VPC (Virtual Private Cloud)
A VPC provides isolated private networking for your GCP resources. Key properties:
- Global scope: A VPC spans all Google Cloud regions. Resources in different regions can communicate privately without extra peering configuration.
- Shared VPC: A VPC can be shared across multiple projects (an organisation-level pattern for centralised networking).
- VPC Peering: Connect two VPCs privately, even across projects or organisations. Traffic stays on Google's network.
Subnets
Subnets are regional. You create a subnet in a region and assign it a CIDR IP range. VMs launched in that region can be placed in the subnet's address space.

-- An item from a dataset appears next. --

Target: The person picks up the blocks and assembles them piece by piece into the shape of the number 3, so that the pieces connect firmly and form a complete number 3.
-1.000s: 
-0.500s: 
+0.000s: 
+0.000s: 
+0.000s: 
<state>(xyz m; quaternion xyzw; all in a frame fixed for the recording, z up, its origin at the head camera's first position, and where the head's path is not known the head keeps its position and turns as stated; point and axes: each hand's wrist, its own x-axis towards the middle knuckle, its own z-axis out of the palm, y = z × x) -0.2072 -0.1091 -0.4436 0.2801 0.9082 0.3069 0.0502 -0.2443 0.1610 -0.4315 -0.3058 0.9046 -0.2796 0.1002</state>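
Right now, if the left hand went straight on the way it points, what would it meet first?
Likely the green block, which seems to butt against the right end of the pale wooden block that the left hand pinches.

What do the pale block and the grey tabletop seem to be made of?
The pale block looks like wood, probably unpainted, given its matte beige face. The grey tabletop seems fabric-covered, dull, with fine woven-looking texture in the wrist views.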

- Each subnet is in exactly one region
- Subnets can span multiple zones within a region
- GCP supports subnet expansion — you can grow a subnet's CIDR range without downtime
Firewall Rules
GCP firewall rules are stateful (return traffic is automatically allowed) and applied at the instance level using network tags or service account targeting — not at the subnet level like AWS security groups or NACLs.
Key concepts:
- Rules apply to ingress (inbound) or egress (outbound) traffic
- Priority: lower number = higher priority (0–65535). Default rules have priority 65535.
- Target by network tag, service account, or all instances in the VPC
Cloud Load Balancing
GCP's load balancing is software-defined and globally distributed. Types:
| Type | Scope | Use Case |
|---|---|---|
| Global External HTTP(S) | Global | Web apps, APIs — L7 with URL routing, SSL offload, CDN |
| Global External TCP/SSL Proxy | Global | Non-HTTP TCP apps — terminates and proxies connections |
| Regional External TCP/UDP | Regional | L4 load balancing, pass-through |
| Internal HTTP(S) | Regional | Internal microservices, Envoy-based L7 |
| Internal TCP/UDP | Regional | Internal L4, pass-through |
GCP's global HTTP(S) Load Balancer is a single anycast IP that routes to the nearest healthy backend globally — no per-region load balancers needed.
Cloud DNS
Cloud DNS is a highly available, scalable authoritative DNS service. It supports public and private DNS zones, DNSSEC, and integrates with other GCP services.
Cloud NAT
Cloud NAT (Network Address Translation) allows VM instances without external IP addresses to make outbound internet connections. Inbound connections from the internet are not allowed — providing security without a NAT gateway VM.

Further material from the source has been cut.